*** Opening Data records ***

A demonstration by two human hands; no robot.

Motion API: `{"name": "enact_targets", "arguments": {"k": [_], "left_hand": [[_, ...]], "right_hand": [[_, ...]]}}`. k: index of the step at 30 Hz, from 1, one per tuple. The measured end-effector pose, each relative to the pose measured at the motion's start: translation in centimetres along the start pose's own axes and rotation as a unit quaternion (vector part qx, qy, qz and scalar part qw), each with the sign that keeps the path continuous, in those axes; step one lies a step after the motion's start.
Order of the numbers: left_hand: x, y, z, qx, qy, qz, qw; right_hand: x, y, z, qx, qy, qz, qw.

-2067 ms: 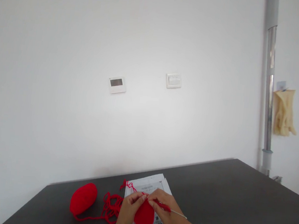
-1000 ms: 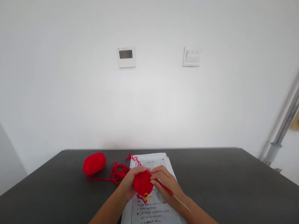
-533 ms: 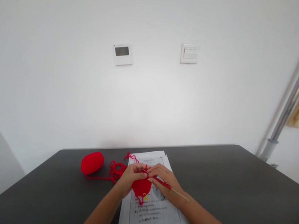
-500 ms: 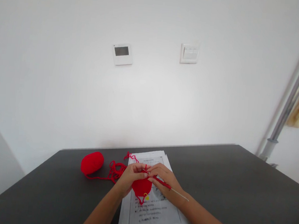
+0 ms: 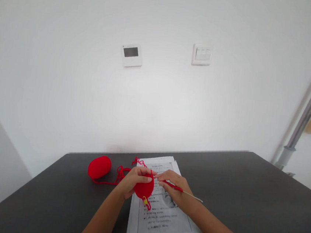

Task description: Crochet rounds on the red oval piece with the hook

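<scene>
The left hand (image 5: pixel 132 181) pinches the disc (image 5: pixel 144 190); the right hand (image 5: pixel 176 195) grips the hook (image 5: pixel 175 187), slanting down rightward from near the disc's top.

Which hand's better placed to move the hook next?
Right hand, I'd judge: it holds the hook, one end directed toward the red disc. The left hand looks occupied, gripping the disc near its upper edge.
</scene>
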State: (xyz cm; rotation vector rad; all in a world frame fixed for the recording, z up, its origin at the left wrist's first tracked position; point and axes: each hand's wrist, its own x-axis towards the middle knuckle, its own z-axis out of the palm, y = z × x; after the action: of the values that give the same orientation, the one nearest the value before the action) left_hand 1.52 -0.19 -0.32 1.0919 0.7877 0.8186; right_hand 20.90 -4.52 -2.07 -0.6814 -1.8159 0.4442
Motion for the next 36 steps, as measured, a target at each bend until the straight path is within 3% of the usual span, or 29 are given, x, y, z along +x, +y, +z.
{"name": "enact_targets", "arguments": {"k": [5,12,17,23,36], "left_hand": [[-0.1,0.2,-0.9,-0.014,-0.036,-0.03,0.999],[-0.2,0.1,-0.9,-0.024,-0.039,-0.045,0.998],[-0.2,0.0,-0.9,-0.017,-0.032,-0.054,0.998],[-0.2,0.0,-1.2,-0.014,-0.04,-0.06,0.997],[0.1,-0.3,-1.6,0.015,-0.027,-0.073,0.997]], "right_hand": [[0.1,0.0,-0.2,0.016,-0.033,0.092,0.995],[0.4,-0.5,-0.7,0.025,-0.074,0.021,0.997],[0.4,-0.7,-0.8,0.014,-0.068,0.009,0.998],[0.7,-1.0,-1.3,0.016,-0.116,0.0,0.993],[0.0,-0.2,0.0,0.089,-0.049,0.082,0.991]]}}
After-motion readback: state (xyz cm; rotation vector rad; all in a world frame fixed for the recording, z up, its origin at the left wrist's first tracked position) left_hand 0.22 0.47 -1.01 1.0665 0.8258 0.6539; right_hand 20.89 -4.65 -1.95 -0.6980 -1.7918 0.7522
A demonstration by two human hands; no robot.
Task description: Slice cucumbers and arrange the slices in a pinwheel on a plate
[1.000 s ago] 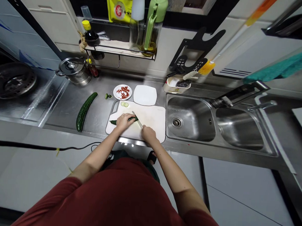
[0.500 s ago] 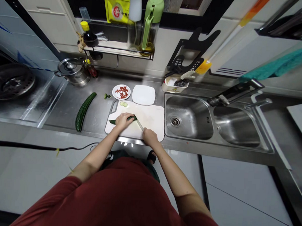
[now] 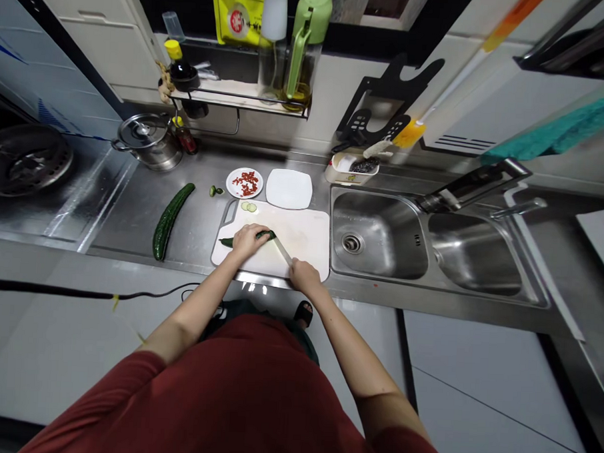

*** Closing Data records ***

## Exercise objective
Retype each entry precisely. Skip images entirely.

## Task answer
A demonstration by two human hands; no robot.

Motion API: `{"name": "enact_targets", "arguments": {"k": [_], "left_hand": [[_, ...]], "right_hand": [[_, ...]]}}`. k: index of the step at 30 Hz, from 1, one per tuple. The measured end-effector pose, each relative to the pose measured at the motion's start: translation in centimetres along the start pose's own axes and rotation as a unit quaternion (vector part qx, qy, qz and scalar part qw), each with the sign that keeps the path continuous, in those axes; step one lies a step after the motion's start.
Order of the numbers: left_hand: x, y, z, qx, qy, qz, qw; right_hand: x, y, z, qx, qy, qz, qw.

-2067 ms: 
-1000 ms: 
-533 ms: 
-500 ms: 
+0 ms: 

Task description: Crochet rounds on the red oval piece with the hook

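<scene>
The left hand (image 5: pixel 132 181) pinches the disc (image 5: pixel 144 190); the right hand (image 5: pixel 176 195) grips the hook (image 5: pixel 175 187), slanting down rightward from near the disc's top.

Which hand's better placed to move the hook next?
Right hand, I'd judge: it holds the hook, one end directed toward the red disc. The left hand looks occupied, gripping the disc near its upper edge.
</scene>
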State: (xyz cm; rotation vector rad; all in a world frame fixed for the recording, z up, its origin at the left wrist's first tracked position; point and axes: each hand's wrist, its own x-axis towards the middle knuckle, its own z-axis out of the palm, y = z × x; after the action: of the values that give the same orientation, the one nearest the value before the action) left_hand 1.52 -0.19 -0.32 1.0919 0.7877 0.8186; right_hand 20.90 -4.52 -2.07 -0.6814 -1.8159 0.4442
Motion for the next 36 steps, as measured, a target at each bend until the straight path is within 3% of the usual span, or 29 are given, x, y, z along +x, +y, +z.
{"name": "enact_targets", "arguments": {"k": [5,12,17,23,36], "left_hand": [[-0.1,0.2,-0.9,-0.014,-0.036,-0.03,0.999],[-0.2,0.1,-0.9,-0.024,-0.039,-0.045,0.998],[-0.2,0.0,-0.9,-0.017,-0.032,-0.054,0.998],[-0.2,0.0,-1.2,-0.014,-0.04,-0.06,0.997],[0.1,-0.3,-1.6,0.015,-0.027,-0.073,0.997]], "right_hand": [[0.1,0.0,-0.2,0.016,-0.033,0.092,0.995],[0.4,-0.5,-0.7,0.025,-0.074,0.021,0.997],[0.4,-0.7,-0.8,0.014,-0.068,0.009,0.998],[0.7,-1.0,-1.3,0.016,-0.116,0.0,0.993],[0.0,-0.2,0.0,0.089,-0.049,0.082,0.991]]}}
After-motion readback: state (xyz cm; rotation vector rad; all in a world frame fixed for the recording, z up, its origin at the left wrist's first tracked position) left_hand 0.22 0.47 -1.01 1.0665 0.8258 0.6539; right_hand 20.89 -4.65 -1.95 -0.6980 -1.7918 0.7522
A demonstration by two human hands; no robot.
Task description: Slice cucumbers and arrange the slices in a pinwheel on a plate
[1.000 s ago] 
[0.500 s ago] 
[now] 

This exercise requires no additional answer.